→ **YOUR ASSIGNMENT**:
From the records below, transcribe only the lines running from the one with "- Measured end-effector" through the one with "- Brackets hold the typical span". Keep both of those end lines.

→ **THE DATA**:
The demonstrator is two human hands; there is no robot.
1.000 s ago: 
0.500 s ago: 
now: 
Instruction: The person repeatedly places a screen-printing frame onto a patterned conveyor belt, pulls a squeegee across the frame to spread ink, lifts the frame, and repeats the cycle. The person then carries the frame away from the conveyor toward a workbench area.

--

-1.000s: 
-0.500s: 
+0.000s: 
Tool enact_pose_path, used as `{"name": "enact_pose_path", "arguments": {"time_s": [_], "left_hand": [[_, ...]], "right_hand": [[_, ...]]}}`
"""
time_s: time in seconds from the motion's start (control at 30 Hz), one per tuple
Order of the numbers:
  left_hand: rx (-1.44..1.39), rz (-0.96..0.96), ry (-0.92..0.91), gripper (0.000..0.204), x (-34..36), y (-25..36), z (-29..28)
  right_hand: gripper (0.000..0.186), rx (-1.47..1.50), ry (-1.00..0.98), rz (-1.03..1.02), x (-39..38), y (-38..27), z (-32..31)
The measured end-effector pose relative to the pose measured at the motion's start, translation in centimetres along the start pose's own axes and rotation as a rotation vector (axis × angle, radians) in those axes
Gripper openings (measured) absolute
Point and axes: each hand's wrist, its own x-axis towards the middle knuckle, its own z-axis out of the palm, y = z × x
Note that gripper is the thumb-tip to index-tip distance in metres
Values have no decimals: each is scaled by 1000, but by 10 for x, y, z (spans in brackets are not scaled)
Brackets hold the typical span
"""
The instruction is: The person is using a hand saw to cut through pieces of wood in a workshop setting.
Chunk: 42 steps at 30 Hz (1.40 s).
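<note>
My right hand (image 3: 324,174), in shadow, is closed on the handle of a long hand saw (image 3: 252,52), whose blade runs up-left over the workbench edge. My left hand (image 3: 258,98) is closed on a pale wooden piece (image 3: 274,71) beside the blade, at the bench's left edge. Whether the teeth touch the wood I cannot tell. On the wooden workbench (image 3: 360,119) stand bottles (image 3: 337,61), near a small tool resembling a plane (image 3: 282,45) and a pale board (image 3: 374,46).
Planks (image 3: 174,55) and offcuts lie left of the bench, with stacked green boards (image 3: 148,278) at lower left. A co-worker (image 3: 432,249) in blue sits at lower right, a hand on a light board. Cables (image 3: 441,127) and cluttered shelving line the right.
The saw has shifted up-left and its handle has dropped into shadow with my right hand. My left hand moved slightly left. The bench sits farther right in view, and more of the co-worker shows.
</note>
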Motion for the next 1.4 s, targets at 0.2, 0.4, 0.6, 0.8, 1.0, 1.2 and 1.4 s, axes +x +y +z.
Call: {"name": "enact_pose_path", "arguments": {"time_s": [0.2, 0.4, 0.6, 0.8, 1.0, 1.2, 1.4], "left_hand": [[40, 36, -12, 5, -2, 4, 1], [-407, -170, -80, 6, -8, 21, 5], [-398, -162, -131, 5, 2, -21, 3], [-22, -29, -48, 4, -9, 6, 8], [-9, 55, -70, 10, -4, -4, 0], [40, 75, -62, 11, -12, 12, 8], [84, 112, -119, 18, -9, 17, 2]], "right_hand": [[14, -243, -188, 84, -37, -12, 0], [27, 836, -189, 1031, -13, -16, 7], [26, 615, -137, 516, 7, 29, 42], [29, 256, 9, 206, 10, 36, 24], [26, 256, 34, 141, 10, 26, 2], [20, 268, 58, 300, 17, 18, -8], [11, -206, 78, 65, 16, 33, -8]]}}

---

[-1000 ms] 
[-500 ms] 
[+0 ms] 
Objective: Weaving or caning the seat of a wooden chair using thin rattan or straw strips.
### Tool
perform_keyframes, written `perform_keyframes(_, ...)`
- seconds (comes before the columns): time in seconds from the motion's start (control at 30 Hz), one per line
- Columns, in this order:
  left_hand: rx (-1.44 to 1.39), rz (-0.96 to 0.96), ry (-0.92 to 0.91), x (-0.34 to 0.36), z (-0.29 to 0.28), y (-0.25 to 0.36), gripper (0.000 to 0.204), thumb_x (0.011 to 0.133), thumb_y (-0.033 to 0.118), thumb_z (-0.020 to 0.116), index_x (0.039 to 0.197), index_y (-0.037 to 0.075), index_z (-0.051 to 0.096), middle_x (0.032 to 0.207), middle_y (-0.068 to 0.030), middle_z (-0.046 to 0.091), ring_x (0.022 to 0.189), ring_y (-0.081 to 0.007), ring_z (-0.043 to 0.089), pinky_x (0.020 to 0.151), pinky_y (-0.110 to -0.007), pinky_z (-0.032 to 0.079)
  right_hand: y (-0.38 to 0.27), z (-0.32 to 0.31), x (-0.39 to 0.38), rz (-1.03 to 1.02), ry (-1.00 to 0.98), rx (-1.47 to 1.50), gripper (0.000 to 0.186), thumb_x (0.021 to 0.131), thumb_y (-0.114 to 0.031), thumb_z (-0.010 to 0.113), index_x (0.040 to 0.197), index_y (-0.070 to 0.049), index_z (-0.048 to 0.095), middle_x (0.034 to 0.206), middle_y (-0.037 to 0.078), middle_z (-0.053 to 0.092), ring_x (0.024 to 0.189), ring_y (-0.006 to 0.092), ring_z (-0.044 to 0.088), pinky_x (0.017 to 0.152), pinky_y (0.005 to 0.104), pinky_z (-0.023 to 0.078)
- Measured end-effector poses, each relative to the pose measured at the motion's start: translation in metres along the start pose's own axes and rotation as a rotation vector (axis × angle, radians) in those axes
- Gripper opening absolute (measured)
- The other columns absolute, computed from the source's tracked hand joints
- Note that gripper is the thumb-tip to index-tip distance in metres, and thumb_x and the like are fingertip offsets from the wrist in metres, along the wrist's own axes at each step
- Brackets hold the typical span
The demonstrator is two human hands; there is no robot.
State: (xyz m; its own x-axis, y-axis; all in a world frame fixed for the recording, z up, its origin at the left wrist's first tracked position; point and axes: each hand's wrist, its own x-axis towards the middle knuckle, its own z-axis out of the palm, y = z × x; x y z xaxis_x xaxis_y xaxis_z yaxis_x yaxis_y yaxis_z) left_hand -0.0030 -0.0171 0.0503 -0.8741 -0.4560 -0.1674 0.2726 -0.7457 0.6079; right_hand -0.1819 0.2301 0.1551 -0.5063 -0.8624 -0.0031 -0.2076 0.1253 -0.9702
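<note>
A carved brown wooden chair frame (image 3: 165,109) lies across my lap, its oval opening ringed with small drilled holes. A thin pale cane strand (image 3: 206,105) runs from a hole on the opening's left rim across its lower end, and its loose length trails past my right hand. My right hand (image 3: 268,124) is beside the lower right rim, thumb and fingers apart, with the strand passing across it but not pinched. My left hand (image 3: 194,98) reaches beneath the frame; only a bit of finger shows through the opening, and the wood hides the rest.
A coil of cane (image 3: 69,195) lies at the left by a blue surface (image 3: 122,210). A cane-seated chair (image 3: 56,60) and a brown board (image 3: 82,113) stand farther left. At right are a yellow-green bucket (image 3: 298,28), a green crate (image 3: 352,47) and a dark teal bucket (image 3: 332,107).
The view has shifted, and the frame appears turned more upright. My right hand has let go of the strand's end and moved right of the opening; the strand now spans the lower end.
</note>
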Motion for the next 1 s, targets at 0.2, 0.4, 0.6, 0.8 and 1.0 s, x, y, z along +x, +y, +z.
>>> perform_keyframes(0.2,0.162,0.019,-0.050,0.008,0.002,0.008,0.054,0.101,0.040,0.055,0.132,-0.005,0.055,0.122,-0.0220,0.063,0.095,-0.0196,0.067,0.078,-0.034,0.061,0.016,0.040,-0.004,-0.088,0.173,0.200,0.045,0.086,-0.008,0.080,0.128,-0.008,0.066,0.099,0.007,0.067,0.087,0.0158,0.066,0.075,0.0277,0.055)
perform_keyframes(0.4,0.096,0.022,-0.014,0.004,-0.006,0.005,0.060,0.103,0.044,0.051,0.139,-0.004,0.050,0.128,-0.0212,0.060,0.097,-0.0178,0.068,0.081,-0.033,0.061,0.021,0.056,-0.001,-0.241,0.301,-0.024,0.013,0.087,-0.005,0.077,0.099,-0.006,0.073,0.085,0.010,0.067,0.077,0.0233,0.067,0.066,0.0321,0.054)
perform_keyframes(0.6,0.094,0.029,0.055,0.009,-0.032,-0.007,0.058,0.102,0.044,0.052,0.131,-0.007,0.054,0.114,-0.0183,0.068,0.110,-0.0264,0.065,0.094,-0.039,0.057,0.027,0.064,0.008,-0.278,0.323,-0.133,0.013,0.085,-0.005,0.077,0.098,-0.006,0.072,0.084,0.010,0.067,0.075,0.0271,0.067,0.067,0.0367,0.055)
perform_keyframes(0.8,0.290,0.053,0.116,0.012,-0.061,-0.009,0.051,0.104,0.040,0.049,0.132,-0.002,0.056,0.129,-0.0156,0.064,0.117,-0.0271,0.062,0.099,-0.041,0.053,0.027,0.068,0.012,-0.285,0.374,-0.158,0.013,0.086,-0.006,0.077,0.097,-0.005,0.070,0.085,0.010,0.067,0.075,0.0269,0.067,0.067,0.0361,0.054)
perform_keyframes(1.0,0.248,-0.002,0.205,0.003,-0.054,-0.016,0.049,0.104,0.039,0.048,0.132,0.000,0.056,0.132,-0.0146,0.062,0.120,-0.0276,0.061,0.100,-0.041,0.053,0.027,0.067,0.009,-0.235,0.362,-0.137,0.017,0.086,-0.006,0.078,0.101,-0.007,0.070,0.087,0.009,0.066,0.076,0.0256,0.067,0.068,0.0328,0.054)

→ **EXERCISE ANSWER**:
- Measured end-effector poses, each relative to the pose measured at the motion's start: translation in metres along the start pose's own axes and rotation as a rotation vector (axis × angle, radians) in those axes
- Gripper opening absolute (measured)
- The other columns absolute, computed from the source's tracked hand joints
- Note that gripper is the thumb-tip to index-tip distance in metres, and thumb_x and the like are fingertip offsets from the wrist in metres, along the wrist's own axes at each step
- Brackets hold the typical span

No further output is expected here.